Write out all the records exactly, and keep any images out.
Start of Block
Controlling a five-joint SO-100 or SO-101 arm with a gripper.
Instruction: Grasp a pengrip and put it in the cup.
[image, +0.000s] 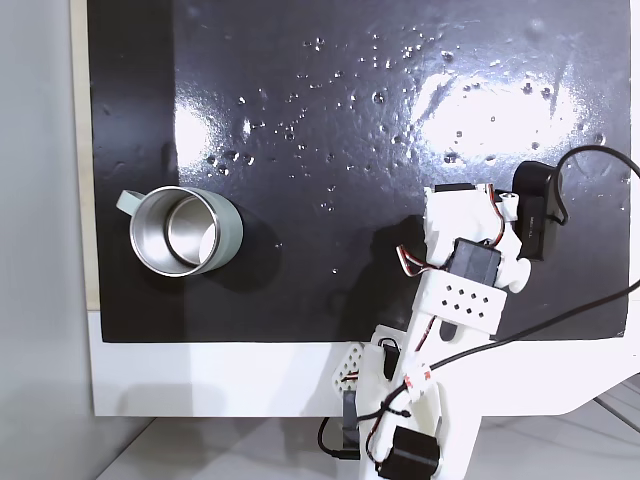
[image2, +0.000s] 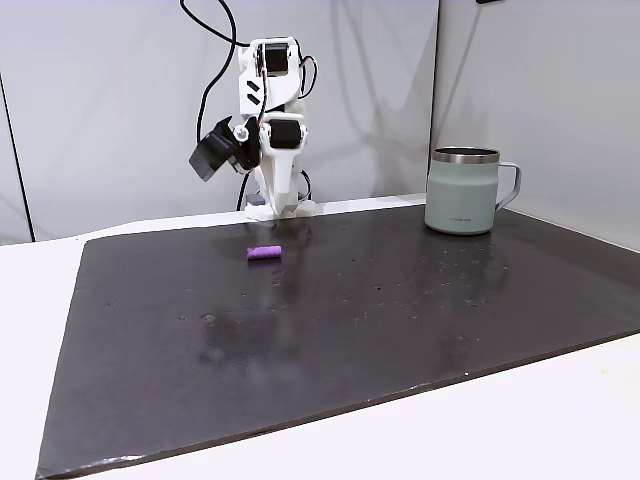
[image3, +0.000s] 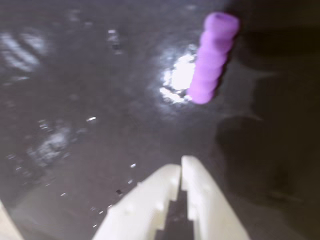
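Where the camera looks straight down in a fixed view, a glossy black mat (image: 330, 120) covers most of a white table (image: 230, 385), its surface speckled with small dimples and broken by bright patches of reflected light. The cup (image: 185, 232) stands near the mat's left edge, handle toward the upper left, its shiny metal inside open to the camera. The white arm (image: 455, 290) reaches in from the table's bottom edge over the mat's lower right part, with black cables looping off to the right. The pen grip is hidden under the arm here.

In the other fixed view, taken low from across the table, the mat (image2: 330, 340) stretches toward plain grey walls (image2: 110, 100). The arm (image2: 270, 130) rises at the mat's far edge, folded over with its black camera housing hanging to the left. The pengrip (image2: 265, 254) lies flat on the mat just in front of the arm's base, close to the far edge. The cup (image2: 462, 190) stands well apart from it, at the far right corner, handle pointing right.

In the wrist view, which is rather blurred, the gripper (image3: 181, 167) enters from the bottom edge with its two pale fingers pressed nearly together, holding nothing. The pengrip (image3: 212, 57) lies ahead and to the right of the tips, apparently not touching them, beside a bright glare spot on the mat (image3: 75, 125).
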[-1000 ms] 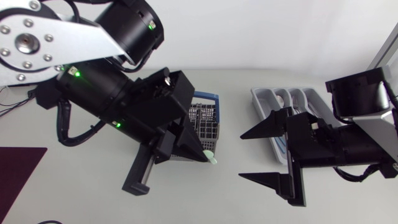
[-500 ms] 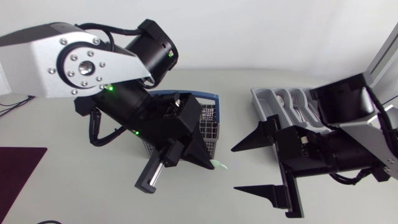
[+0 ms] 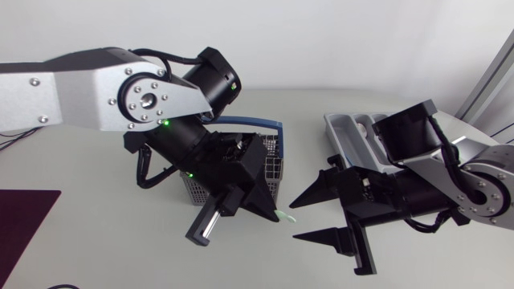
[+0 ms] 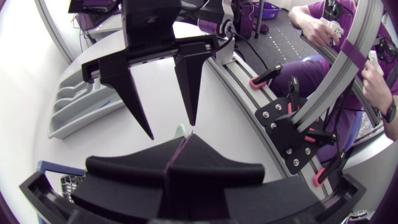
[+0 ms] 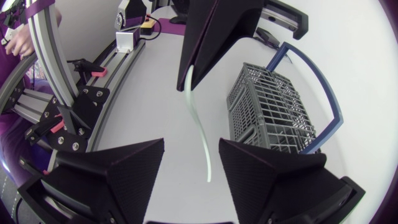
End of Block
▶ Written response
Controlling a five-joint SO-100 or SO-101 arm with a gripper.
Instruction: Grasp a pengrip and put it in the cup.
[image, +0.000s] 
[image2, +0.000s] 
[image3, +0.000s] 
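Where the camera looks straight down in a fixed view, a glossy black mat (image: 330, 120) covers most of a white table (image: 230, 385), its surface speckled with small dimples and broken by bright patches of reflected light. The cup (image: 185, 232) stands near the mat's left edge, handle toward the upper left, its shiny metal inside open to the camera. The white arm (image: 455, 290) reaches in from the table's bottom edge over the mat's lower right part, with black cables looping off to the right. The pen grip is hidden under the arm here.

In the other fixed view, taken low from across the table, the mat (image2: 330, 340) stretches toward plain grey walls (image2: 110, 100). The arm (image2: 270, 130) rises at the mat's far edge, folded over with its black camera housing hanging to the left. The pengrip (image2: 265, 254) lies flat on the mat just in front of the arm's base, close to the far edge. The cup (image2: 462, 190) stands well apart from it, at the far right corner, handle pointing right.

In the wrist view, which is rather blurred, the gripper (image3: 181, 167) enters from the bottom edge with its two pale fingers pressed nearly together, holding nothing. The pengrip (image3: 212, 57) lies ahead and to the right of the tips, apparently not touching them, beside a bright glare spot on the mat (image3: 75, 125).
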[-1000 ms] 
[-500 ms] 
[+0 ms] 
[+0 ms] 
[+0 ms] 

Nothing further is required by the exercise.